Companies underestimate costs of security breaches

Aveksa announced the findings of a recent survey conducted to examine many different facets of IT security, including::

• Concerns about moving sensitive applications and data to external cloud-based providers
• The importance of obtaining visibility and control of who has access to critical IT assets in the data center
• The potential cost of security breaches for companies.

Survey respondents, consisting of IT executives from large, global companies across many different vertical industries, were asked what their primary concerns were in regards to moving sensitive applications and data to external cloud-based providers. 49% of respondents stated that unauthorized application access was a major concern in this area.

Respondents were also asked how important it was to obtain fine-grained, entitlement-level visibility and control of who has access to critical IT assets in the data center (such as operating systems, hypervisors, databases, middleware, web servers and systems management applications).

98% of the respondents stated that stringent access control for data center assets was either very important or critically important.

Finally, respondents were asked how much they thought IT security breaches cost companies per compromised record. 42% of respondents stated they thought the cost was less than $200 per affected record with many believing it was less than $100 per record.

According a recent study by the Ponemon Institute, the cost of IT security breaches is $214 per compromised record. For example, it is estimated that it cost Sony $171 million to clean up the recent Playstation security breach.

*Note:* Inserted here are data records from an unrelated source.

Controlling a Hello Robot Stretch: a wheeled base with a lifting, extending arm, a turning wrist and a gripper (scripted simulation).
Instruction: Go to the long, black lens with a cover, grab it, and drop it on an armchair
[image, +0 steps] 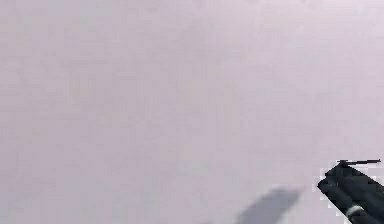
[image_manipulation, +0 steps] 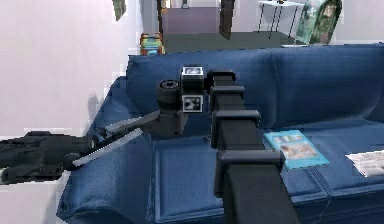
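Here, the gripper (image_manipulation: 95, 145) at the end of the dark, square-section arm (image_manipulation: 235, 130) grasps the long, black, tubular lens (image_manipulation: 40, 158). The lens hangs off the fingers just past the armrest of the blue upholstered seat (image_manipulation: 300, 85), against a pale bare wall (image: 150, 100). The step in hand appears to be placement: carry the lens inward over the seat's cushion before letting go. Release it low so it does not roll, and short of the 1 light-blue book (image_manipulation: 295, 148) and 1 white sheet (image_manipulation: 366, 161) lying there. The seat looks wide, more sofa than armchair. Behind its backrest, a doorway opens toward a white table (image_manipulation: 280, 8).
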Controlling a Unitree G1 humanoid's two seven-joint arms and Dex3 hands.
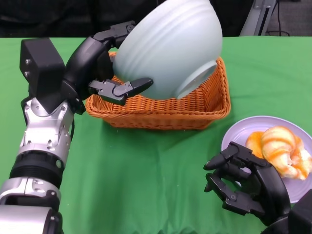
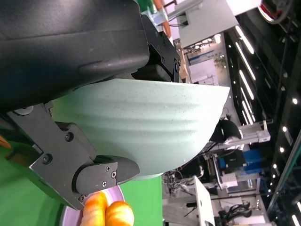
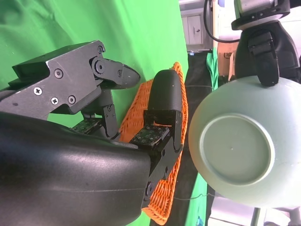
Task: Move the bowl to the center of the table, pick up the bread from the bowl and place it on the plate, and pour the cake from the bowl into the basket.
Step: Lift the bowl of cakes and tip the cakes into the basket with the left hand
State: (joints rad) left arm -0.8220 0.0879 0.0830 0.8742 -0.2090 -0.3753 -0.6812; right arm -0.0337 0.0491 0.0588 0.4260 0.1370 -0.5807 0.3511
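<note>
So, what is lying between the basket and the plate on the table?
Nothing: in the head view only bare green cloth separates the basket from the plate. The right hand sits nearer the camera, not between them.

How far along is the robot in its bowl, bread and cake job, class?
Done: the bread lies on the plate, beside the empty right hand. In hand: the left hand grips the bowl, tipped over the basket with its base towards the camera. Left: finishing the pour. The cake is not visible, so whether it has landed cannot be told.
</note>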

“While distributed computing environments provide many efficiencies for IT organizations, they also result in greater security concerns, especially around Access Governance. as demonstrated in our survey,” said Vick Viren Vaishnavi, President and CEO of Aveksa.

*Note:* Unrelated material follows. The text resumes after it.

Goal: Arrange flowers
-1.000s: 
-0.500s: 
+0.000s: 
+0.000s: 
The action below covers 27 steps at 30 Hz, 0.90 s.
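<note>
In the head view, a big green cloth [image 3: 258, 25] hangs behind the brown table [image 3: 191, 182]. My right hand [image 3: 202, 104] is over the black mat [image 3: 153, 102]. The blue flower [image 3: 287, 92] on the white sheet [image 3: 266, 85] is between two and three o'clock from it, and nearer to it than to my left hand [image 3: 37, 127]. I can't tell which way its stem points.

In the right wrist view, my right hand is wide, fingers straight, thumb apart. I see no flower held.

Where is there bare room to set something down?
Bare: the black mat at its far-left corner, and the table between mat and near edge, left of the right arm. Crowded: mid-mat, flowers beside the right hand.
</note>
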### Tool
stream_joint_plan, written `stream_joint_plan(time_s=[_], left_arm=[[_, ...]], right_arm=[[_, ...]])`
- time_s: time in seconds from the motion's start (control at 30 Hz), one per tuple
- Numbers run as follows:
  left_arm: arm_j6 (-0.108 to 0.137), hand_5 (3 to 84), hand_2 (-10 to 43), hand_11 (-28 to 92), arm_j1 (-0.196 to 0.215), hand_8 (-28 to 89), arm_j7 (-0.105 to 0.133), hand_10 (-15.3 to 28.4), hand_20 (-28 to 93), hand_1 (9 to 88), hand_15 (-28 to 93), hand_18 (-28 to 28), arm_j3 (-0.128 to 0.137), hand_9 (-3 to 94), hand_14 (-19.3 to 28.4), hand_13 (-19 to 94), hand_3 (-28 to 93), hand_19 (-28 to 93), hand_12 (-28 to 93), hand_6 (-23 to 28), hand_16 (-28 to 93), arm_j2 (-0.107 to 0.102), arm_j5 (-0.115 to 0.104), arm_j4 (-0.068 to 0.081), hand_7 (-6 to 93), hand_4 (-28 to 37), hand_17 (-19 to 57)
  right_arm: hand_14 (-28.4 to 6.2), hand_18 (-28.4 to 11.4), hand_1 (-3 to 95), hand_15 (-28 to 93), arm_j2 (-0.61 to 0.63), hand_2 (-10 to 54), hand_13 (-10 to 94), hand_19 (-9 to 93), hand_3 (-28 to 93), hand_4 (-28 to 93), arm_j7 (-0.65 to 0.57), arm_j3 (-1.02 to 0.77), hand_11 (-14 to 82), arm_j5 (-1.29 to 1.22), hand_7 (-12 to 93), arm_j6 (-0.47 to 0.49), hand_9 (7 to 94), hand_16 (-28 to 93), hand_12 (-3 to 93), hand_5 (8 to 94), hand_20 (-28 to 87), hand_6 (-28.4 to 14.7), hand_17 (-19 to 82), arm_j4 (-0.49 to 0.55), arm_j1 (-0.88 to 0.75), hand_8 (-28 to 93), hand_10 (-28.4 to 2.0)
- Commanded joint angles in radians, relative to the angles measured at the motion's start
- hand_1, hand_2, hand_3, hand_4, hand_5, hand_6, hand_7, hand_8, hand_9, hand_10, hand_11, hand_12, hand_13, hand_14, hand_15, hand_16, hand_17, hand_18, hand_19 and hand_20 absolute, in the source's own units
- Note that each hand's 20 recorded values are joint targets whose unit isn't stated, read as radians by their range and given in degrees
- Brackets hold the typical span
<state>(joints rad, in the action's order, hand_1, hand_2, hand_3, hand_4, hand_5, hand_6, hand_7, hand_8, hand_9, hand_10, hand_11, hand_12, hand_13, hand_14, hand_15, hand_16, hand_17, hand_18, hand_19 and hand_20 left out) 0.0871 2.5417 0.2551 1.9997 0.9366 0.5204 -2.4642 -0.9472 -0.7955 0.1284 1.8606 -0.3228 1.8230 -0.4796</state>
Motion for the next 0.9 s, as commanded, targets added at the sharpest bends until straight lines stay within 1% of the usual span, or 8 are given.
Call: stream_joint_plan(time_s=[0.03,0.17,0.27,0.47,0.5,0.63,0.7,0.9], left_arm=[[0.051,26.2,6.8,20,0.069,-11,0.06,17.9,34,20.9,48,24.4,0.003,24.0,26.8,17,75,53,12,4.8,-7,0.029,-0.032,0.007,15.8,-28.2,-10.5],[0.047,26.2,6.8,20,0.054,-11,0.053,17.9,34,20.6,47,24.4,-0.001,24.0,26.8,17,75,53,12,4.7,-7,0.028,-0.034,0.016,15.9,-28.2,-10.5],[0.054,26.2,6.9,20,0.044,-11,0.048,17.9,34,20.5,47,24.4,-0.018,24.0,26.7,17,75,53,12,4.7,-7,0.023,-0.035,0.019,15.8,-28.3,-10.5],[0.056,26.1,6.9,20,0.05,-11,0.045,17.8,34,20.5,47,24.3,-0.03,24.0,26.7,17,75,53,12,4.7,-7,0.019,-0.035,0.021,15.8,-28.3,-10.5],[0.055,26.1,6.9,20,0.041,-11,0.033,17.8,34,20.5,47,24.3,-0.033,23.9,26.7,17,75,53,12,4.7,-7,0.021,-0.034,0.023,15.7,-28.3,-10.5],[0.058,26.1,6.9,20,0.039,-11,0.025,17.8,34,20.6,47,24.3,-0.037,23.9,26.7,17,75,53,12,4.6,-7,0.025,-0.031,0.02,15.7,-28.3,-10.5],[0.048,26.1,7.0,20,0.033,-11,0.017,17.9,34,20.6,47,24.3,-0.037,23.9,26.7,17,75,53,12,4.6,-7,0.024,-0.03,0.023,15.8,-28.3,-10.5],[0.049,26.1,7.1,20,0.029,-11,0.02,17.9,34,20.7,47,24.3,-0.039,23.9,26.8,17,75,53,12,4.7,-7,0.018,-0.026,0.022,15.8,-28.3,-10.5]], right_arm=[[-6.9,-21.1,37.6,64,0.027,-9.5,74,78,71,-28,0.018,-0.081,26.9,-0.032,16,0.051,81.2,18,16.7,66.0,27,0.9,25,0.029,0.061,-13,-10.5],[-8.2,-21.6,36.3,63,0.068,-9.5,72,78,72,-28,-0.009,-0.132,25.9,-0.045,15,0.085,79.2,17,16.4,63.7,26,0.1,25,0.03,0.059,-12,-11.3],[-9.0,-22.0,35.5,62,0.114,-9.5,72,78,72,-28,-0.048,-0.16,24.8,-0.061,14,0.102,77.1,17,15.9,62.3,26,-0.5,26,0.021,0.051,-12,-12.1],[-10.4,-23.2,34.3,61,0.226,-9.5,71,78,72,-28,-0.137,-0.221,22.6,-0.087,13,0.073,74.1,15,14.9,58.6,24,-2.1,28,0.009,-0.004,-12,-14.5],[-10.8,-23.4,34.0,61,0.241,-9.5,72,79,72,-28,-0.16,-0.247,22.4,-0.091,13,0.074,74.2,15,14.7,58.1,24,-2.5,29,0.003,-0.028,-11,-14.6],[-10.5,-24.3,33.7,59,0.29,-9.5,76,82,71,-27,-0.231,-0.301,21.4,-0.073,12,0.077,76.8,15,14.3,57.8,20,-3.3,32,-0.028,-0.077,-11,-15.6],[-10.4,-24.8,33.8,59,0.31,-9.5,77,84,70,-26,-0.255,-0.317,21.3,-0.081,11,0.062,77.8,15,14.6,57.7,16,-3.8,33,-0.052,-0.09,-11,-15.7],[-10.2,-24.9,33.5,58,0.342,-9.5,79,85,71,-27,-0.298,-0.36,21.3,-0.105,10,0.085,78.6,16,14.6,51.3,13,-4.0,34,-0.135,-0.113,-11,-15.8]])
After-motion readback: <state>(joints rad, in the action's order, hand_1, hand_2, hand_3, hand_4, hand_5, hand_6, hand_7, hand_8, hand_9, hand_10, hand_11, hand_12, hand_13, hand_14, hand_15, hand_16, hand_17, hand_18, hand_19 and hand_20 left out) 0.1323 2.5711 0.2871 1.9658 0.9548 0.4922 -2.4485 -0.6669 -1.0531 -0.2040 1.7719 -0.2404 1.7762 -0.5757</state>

“Whether it is moving applications and data to the cloud or gaining greater visibility and control over data center assets across distributed computing environments, the respondents in our survey clearly indicated that Access Governance is one of the major security concerns they are addressing. The survey also demonstrates that many companies are underestimating the high costs of cleaning up user records following a security breach. In order to mitigate the risk of IT security breaches, enterprises need to implement more preventative processes and stronger access controls to applications and data.”